One of our most distinguished members is Professor Louis Harms. Professor Harms was until recently the Deputy President of the Supreme Court of Appeal of South Africa which is the highest court of that country for all but constitutional matters. He is a distinguished intellectual property lawyer and holds professorships at several universities. His career is summarized in "A Singular Colleague",  an article that appeared in the December 2011 edition of the Advocate published by the South African Bar Council.

Having retired from the South African Supreme Court, Professor Harms practises as an arbitrator and he heads a panel of specialist intellectual property arbitrators and mediators from these chambers which I shall discuss in a future article.  He will be in chambers on the 25 Sept and has kindly offered to give a special lecture entitled "The principle of self-interest rightly understood' to an invited audience.  I shall also review that talk in this blog.

Professor Harms will visit England in the same month as the publication by Dr.
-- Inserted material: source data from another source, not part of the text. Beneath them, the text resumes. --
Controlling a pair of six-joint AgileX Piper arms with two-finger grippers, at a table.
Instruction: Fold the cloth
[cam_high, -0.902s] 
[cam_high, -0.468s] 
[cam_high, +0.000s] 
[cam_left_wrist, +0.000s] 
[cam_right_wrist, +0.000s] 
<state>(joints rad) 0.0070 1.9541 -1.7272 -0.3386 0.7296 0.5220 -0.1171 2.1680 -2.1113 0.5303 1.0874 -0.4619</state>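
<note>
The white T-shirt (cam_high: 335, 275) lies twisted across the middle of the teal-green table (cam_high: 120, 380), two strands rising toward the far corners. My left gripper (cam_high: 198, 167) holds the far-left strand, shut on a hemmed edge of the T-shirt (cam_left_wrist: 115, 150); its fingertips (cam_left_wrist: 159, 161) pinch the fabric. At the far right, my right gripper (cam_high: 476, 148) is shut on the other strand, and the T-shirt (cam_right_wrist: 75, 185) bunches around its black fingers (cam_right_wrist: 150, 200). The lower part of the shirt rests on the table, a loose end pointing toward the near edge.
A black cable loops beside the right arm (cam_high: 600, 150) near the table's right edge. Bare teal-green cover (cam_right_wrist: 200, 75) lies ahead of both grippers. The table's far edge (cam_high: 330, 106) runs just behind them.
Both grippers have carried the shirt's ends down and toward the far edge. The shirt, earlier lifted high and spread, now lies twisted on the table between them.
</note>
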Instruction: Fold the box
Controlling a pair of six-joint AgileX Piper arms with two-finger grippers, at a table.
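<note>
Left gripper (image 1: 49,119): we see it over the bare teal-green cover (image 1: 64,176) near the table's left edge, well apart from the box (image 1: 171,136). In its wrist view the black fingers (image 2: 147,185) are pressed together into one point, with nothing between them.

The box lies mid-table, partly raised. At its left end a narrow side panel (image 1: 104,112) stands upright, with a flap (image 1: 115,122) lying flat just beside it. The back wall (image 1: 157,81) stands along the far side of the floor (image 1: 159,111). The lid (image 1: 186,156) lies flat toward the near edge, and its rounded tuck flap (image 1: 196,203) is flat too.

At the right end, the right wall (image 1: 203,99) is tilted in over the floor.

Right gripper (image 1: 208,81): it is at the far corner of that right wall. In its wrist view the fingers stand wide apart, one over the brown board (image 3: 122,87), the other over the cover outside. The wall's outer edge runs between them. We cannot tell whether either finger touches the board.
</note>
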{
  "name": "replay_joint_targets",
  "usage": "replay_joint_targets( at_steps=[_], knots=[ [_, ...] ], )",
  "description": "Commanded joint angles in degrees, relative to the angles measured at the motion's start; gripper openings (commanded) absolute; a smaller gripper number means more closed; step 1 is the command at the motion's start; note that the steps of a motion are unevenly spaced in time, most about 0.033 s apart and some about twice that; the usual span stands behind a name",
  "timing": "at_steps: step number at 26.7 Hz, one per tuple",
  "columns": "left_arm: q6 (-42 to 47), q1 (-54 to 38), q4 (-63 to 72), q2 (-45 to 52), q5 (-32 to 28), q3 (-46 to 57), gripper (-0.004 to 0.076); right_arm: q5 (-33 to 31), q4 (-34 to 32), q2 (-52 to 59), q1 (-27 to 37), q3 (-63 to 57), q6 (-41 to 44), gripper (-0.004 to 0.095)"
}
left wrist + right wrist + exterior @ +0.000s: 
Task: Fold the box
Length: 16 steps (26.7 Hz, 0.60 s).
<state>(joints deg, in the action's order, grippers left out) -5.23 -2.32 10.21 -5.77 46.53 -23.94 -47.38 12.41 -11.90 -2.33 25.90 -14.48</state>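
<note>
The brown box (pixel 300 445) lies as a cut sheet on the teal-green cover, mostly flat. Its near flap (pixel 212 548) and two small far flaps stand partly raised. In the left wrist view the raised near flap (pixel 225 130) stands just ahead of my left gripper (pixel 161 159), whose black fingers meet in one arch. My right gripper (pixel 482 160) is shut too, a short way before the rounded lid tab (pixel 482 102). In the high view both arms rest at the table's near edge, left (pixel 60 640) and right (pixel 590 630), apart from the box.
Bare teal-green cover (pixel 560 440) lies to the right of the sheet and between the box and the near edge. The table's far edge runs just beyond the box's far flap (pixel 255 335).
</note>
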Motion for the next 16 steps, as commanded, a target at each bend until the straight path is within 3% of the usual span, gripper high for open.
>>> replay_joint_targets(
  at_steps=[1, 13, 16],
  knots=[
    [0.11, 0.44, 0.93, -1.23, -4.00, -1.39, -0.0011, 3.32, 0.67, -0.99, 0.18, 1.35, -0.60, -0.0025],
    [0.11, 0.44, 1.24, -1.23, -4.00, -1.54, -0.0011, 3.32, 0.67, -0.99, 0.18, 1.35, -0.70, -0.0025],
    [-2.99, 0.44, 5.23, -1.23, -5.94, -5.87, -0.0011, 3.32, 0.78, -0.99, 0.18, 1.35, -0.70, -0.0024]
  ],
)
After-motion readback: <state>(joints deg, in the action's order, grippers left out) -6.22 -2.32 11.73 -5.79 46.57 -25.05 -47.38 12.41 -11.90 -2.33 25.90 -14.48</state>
Rob Davies MP, the South African Minister of Trade and Industry, of a Draft National Policy on Intellectual Property.  As South Africa is one of the so-called CIVETS (a group of rapidly industrializing countries immediately behind Brazil, Russia, India and China) with a population of 53 million in a land area of 1.2 million square kilometres, highly developed industries and agriculture, enormous natural resources and a GDP of US$375 billion, any statement of policy by its government demands attention.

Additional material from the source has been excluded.